Exercise requirements:
Print exactly those lines that run from the beginning of the data to the line bearing "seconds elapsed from", inclusive.

Raw data:
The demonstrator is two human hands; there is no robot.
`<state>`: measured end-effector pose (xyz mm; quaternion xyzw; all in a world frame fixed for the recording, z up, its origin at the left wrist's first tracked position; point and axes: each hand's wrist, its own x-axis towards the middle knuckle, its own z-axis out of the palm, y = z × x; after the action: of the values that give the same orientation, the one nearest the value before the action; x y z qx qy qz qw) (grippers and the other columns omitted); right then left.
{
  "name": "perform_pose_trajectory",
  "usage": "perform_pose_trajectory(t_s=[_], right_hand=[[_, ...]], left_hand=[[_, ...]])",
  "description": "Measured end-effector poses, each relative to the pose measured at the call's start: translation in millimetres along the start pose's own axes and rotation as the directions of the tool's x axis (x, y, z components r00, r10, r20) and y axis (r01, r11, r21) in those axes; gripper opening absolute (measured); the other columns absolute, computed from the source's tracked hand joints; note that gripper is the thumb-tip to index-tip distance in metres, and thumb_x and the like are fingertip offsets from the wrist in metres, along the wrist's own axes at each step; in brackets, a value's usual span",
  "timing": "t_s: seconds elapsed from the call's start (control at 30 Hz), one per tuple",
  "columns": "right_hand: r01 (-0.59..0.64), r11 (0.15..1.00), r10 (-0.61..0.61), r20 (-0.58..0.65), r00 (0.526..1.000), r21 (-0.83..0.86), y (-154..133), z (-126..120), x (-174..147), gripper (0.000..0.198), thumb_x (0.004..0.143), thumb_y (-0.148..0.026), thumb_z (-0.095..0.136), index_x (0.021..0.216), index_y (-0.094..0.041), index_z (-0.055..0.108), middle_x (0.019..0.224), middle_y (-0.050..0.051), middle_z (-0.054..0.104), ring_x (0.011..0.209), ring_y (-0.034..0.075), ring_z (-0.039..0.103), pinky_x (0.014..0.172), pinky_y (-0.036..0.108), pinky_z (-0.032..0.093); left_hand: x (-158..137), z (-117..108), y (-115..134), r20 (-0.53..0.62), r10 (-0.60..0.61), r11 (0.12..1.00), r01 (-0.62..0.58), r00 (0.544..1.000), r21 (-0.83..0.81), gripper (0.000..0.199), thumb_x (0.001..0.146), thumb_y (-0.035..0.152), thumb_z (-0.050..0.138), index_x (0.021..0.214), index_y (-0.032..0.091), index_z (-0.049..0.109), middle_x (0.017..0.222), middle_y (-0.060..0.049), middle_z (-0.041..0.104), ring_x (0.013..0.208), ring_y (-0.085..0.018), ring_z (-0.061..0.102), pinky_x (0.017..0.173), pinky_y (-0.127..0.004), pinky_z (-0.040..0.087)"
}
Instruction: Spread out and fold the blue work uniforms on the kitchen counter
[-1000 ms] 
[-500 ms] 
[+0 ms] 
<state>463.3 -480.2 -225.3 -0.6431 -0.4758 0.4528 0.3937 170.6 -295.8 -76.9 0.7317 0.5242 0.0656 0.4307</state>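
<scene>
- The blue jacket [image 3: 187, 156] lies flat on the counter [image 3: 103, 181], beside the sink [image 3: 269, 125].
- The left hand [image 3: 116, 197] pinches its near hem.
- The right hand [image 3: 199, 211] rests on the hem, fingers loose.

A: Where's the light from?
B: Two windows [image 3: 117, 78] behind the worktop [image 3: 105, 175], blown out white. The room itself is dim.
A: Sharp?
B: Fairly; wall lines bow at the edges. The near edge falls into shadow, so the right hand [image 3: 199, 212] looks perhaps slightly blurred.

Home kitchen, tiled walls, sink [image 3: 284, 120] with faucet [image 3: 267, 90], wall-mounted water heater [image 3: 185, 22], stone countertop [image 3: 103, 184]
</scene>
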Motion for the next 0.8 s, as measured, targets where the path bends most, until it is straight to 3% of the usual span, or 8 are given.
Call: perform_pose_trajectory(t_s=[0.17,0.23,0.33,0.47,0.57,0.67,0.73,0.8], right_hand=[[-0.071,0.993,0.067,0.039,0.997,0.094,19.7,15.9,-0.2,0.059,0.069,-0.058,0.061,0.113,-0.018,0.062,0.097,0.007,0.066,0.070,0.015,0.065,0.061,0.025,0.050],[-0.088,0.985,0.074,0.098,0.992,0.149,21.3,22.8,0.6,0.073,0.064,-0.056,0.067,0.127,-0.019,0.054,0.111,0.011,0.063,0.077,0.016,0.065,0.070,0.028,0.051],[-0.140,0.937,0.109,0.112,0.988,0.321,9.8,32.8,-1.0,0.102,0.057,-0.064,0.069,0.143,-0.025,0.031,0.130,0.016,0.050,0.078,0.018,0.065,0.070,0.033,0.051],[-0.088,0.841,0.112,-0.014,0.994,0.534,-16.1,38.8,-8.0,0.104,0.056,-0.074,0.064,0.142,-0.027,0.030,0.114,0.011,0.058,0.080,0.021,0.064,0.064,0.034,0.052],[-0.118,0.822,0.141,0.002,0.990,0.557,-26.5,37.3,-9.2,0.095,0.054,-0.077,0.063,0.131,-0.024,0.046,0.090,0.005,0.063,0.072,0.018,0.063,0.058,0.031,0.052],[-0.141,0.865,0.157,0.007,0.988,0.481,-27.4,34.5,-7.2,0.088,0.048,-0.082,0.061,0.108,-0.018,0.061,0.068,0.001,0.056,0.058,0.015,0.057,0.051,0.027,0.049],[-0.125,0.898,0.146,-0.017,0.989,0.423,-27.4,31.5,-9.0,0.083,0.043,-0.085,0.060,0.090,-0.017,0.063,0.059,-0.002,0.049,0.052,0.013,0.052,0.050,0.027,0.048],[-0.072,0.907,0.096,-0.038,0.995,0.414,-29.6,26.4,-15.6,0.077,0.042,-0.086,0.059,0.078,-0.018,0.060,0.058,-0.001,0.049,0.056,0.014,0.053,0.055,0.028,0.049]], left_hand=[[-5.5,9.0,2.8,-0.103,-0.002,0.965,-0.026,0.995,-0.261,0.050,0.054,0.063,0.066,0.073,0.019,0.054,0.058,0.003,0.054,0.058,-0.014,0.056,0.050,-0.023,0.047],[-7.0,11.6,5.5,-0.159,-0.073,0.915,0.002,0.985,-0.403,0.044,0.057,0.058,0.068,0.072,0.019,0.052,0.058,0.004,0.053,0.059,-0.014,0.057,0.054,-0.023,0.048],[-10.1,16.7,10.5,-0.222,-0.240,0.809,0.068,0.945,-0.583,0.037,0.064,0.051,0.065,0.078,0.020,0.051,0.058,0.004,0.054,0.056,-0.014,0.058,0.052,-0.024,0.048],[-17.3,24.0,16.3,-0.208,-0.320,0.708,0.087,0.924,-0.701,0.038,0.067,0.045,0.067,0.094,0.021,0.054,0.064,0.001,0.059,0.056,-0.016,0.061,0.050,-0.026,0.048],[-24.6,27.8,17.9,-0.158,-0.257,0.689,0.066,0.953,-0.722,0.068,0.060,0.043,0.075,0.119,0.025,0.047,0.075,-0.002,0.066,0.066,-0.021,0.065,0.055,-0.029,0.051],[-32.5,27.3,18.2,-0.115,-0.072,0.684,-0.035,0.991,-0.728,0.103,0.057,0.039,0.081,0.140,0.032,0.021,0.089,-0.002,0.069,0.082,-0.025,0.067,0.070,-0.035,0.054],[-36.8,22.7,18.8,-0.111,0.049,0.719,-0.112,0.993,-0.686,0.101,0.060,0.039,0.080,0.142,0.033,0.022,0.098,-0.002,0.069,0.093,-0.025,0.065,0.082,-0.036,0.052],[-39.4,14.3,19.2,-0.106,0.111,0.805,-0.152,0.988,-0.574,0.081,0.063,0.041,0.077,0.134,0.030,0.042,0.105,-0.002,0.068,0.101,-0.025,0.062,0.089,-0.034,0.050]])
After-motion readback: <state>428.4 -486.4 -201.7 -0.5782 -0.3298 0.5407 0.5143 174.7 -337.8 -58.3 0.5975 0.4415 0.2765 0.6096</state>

Result for this exercise:
The demonstrator is two human hands; there is no robot.
`<state>`: measured end-effector pose (xyz mm; quaternion xyzw; all in a world frame fixed for the recording, z up, its origin at the left wrist's first tracked position; point and axes: each hand's wrist, its own x-axis towards the middle knuckle, its own z-axis out of the palm, y = z × x; after the action: of the values that give the same orientation, the one nearest the value before the action; x y z qx qy qz qw) (grippers and the other columns omitted); right then left.
{
  "name": "perform_pose_trajectory",
  "usage": "perform_pose_trajectory(t_s=[_], right_hand=[[_, ...]], left_hand=[[_, ...]])",
  "description": "Measured end-effector poses, each relative to the pose measured at the call's start: translation in millimetres along the start pose's own axes and rotation as the directions of the tool's x axis (x, y, z components r00, r10, r20) and y axis (r01, r11, r21) in those axes; gripper opening absolute (measured); the other columns absolute, computed from the source's tracked hand joints; note that gripper is the thumb-tip to index-tip distance in metres, and thumb_x and the like are fingertip offsets from the wrist in metres, along the wrist's own axes at each step; in brackets, a value's usual span",
  "timing": "t_s: seconds elapsed from the call's start (control at 30 Hz), one per tuple",

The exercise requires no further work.